Features deferred to v5.0.x from 4.0.x

  • Remove some or all of the deleted MPI-1 and MPI-2 functionality (e.g., MPI_ATTR_DELETE, MPI_UB/MPI_LB, ...etc.).

    • Buckle up: this is a complicated topic. 🙁
      • tl;dr: In v5.0.x, remove the C++ bindings, but leave everything else as not-prototyped-in-mpi.h-etc-by-default. Re-evaluate deleting MPI_ATTR_DELETE (etc.) in the v6.0.x timeframe.
      • 2020-02: AGREED
    • Prior to Oct 2018:
      • All these functions/etc. were marked as "deprecated" (possibly in 2.0.x series? definitely by the 3.0.x series).
      • In the v4.0.x series, the C++ bindings are not built by default, and mpi.h/mpif.h/mpi+mpi_f08 modules do not have prototypes/declarations for all the MPI-1 deleted functions and globals (although all the symbols are still present in libmpi for ABI compatibility reasons, at the request of our packagers).
      • v4.0.x does allow using --enable-mpi1-compatibility to restore the declarations in mpi.h (and friends).
    • At the October 2018 face-to-face meeting:
      • We talked specifically about this issue, especially in the context of v5.0.x.
      • Even before v4.0.0 was released, we started getting complaints about legacy MPI applications failing to build by default with v4.0.0 prereleases (because the apps used the deleted MPI-1/MPI-2 functionality, and the user didn't build Open MPI with --enable-mpi1-compatibility).
      • Due to this, it feels like we need to spend time educating the MPI community about moving away from the deleted MPI-1/MPI-2 functionality.
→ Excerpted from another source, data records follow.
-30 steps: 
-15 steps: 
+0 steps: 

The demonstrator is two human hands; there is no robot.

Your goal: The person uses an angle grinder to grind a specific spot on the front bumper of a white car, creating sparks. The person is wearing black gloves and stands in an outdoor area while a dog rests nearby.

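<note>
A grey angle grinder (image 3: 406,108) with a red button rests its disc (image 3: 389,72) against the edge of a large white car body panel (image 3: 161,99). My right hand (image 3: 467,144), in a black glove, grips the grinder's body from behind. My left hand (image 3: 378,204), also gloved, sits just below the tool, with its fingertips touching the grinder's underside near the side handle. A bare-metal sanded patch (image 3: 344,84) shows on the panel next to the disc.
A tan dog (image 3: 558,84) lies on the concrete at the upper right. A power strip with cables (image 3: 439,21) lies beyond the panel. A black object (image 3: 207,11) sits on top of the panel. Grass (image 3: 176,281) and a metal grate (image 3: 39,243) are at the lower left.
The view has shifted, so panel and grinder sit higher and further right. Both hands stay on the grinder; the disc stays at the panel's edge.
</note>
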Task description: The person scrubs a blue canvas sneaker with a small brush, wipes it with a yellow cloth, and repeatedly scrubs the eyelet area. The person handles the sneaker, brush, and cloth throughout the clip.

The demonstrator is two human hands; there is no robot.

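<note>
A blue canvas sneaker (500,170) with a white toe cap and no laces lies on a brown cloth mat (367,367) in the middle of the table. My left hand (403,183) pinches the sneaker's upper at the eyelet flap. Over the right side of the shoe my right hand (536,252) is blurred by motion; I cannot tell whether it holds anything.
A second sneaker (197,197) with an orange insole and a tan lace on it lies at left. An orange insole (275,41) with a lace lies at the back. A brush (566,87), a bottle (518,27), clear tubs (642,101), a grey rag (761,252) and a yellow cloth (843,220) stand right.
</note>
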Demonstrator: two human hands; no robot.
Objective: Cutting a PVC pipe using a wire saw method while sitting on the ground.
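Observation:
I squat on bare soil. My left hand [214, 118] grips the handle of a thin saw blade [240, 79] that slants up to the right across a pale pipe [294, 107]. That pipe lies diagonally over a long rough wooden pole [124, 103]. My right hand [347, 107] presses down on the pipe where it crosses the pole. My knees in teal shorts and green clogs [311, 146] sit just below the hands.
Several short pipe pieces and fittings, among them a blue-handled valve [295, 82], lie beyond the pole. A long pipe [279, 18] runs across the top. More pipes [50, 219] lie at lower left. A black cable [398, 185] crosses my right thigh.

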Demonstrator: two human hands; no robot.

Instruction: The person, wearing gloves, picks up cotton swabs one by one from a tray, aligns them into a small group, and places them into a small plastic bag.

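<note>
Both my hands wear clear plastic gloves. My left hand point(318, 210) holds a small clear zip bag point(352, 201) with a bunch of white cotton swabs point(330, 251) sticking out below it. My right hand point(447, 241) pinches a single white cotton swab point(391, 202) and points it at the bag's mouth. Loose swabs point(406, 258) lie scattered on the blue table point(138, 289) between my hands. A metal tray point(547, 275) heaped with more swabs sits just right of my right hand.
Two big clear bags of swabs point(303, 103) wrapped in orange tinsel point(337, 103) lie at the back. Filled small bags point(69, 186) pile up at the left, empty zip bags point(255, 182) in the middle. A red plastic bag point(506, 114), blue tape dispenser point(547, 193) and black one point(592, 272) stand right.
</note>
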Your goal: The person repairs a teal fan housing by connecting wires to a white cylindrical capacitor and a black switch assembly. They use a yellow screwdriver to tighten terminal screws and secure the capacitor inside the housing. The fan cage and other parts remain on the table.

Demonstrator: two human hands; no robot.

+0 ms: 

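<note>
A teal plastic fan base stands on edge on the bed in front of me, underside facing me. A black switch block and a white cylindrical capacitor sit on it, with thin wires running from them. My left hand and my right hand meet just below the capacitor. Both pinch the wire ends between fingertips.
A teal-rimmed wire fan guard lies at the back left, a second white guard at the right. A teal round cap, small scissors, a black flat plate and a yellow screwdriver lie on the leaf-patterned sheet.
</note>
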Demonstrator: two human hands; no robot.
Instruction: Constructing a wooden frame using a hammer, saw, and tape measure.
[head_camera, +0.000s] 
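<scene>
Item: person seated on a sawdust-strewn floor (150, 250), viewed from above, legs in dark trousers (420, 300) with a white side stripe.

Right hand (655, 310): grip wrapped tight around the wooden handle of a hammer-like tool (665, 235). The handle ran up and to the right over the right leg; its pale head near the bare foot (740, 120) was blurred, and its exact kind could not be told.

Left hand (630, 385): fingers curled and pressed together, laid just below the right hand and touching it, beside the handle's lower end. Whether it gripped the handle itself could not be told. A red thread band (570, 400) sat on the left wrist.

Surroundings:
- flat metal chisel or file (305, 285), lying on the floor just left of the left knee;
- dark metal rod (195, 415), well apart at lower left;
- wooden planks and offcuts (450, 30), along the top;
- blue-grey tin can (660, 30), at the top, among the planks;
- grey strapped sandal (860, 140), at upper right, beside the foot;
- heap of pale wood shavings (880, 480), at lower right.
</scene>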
This may take a while.
        • Remember that distros and auto-packagers (e.g., Spack, EasyBuild, etc.) will almost certainly --enable-mpi1-compatibility, so some/many users may not even feel the pain of not enabling the functionality by default yet).
      • At SC19 BOF, Paul reminded us that Scalapack hasn't been updated yet to remove their MPI-1 API usage (GB: ScaLAPACK 2.1 released at SC'19 addressed this issue)
      • As such, we probably shouldn't actually ditch the deleted MPI-1/MPI-2 functionality in v5.0.x.
      • Instead, let's focus on educating the MPI community for now, and re-evaluate whether we can actually ditch the deleted MPI-1/MPI-2 functionality in v6.0.x.
      • That being said, we all seem to agree that removing the C++ bindings in v5.0.x is not a problem.
  • Delete the openib BTL

    • 2020-02: AGREED (and this is already done)
    • It's effectively unmaintained
    • All networks supported by the openib BTL (IB, RoCE, iWARP) now supported by Libfabric and/or UCX.
    • There was talk of doing this for v4.0.0
    • Hence, it seems that the future of RoCE and iWARP is either or both of Libfabric and UCX.
      • ...but neither of those will be 100% ready for Open MPI v4.0.0.
      • It didn't seem to make sense to make iWARP users move from openib to iwarp in v4.0.0 (and potentially something similar for non-Mellanox RoCE users), and then move them again to something else in v5.0.0 ("How to annoy your users, 101").
      • The lowest cost solution for v4.0.0 was to disable IB support by default in openib (i.e., only iWARP and RoCE will use it by default), and punt the ultimate decision about potentially deleting the openib BTL to v5.0.0. Note that v4.0.0 also has a "back-door" MCA parameter to enable IB devices, for the "just in case" scenarios (where users, for whatever reason, who don't want to upgrade to UCX).
    • With all that, need to investigate and see what the Right course of action is for v5.0.0 (i.e., re-evaluate where Libfabric and/or UCX are w.r.t. RoCE support for non-Mellanox devices and iWARP support), and how to plumb that support into Open MPI / expose it to the user.
  • (UTK) Better multithreading. - George

    • 2020-02: AGREED (and this is already done)
    • In OB1 PML, normal OMP parallel Sections. Improved for injection and extraction rates.
    • Implications for other PMLs. Very OB1 specific Maybe a little bit in progress.
  • (UTK) ULFM support via new MPIX functions. Most is in MPIX, but some in PML.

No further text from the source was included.